Few plants acquire through accident, weakness, or disease, so many tints, variegations, and figures, as the tulip. When uncultivated, and in its natural state, it is almost of one colour, has large leaves, and an extraordinary long stem. When it has been weakened by culture, it becomes more agreeable in the eyes of the florist. The petals are then paler, more variegated, and smaller; the leaves assume a fainter or softer green colour: and this masterpiece of culture, the more beautiful it turns, grows so much the weaker; so that, with the most careful skill and attention, it can with difficulty be transplanted, and even scarcely kept alive.
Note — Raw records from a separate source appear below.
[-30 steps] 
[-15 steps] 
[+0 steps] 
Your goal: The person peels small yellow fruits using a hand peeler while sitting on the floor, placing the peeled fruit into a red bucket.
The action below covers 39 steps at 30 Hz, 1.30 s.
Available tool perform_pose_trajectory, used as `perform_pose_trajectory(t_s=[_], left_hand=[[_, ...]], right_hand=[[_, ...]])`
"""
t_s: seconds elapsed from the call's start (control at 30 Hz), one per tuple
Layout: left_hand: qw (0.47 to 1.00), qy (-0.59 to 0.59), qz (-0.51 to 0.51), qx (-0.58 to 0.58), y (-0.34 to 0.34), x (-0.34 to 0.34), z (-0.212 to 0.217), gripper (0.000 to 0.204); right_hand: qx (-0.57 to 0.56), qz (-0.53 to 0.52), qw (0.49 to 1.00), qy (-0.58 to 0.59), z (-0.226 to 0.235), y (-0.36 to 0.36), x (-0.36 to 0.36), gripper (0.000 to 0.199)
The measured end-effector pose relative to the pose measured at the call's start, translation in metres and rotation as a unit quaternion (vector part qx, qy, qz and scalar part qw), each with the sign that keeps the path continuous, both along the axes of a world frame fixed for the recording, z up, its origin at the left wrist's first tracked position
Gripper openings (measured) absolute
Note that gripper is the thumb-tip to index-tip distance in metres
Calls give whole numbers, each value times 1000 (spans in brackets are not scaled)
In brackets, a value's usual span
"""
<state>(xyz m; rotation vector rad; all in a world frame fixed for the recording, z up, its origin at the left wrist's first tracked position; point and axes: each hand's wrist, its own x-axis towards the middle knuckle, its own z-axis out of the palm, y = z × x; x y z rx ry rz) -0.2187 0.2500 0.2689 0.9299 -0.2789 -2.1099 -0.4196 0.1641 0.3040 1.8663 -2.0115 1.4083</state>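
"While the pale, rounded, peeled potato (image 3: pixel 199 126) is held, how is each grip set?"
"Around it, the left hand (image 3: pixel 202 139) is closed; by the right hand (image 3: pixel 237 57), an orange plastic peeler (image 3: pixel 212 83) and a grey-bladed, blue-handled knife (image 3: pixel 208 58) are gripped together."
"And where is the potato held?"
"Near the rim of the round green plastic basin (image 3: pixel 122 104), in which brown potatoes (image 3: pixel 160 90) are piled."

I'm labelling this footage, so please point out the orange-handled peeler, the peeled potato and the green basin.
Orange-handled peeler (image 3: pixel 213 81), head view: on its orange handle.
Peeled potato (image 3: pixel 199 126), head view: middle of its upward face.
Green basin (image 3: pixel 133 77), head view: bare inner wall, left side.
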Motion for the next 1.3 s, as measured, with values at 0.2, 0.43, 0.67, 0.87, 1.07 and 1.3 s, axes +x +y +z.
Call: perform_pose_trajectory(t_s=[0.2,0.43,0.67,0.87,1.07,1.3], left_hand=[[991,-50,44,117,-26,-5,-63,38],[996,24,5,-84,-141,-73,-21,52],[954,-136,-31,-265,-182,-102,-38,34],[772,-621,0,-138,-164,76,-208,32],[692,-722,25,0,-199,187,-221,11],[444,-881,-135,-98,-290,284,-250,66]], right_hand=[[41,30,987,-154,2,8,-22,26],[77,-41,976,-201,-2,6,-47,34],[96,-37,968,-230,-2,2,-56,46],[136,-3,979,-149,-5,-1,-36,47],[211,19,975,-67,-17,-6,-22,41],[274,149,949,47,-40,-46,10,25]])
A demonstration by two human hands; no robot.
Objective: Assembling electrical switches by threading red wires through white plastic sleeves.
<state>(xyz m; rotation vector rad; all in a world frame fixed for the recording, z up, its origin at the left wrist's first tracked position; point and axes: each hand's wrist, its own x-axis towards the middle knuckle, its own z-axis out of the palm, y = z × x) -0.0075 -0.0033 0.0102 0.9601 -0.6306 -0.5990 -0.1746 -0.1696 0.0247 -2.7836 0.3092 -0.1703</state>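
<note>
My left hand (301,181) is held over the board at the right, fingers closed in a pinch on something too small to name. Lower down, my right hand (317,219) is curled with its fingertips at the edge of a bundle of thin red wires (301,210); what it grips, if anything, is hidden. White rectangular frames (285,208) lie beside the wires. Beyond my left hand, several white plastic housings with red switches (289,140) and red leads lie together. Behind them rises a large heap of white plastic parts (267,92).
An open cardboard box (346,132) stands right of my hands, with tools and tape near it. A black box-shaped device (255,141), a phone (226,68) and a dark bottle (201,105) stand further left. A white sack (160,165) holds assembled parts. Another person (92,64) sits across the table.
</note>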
That the tulip grows wild in the Levant, and was thence brought to us, may be proved by the testimony of many writers. Busbequius found it on the road between Adrianople and Constantinople[41]; Shaw found it in Syria, in the plains between Jaffa and Rama; and Chardin on the northern confines of Arabia. The early-blowing kinds, it appears, were brought to Constantinople from Cavala, and the late-blowing from Caffa; and on this account the former are called by the Turks Cavalá lalé, and the latter Café lalé. Caval is a town on the eastern coast of Macedonia, of which Paul Lucas gives some account; and Caffa is a town in the Crimea, or peninsula of Gazaria, as it was called, in the middle ages, from the Gazares, a people very little known[42].

Though florists have published numerous catalogues of the species of the tulip, botanists are acquainted only with two, or at most three, of which scarcely one is indigenous in Europe[43]. All those found in our gardens have been propagated from the species named after that learned man, to whom natural history is so much indebted, the Linnæus of the sixteenth century, Conrad Gesner, who first made the tulip known by a botanical description and a figure. In his additions to the works of Valerius Cordus, he tells us that he saw the first in the beginning of April 1559, at Augsburg, in the garden of the learned and ingenious counsellor John Henry Herwart. The seeds had been brought from Constantinople, or, according to others, from Cappadocia. This flower was then known in Italy under the name of tulipa, or tulip, which is said to be of Turkish extraction, and given to it on account of its resembling a turban[44].

Balbinus asserts that Busbequius brought the first tulip-roots to Prague, from which they were afterwards spread all over Germany[45]. This is not improbable; for Busbequius says, in a letter written in 1554, that this flower was then new to him; and it is known that besides coins and manuscripts he collected also natural curiosities, and brought them with him from the Levant. Nay, he tells us that he paid very dear to the Turks for these tulips; but I do not find he anywhere says that he was the first who brought them from the East.

In the year 1565 there were tulips in the garden of M. Fugger, from whom Gesner wished to procure some[46]. They first appeared in Provence, in France, in the garden of the celebrated Peyresc, in the year 1611[47].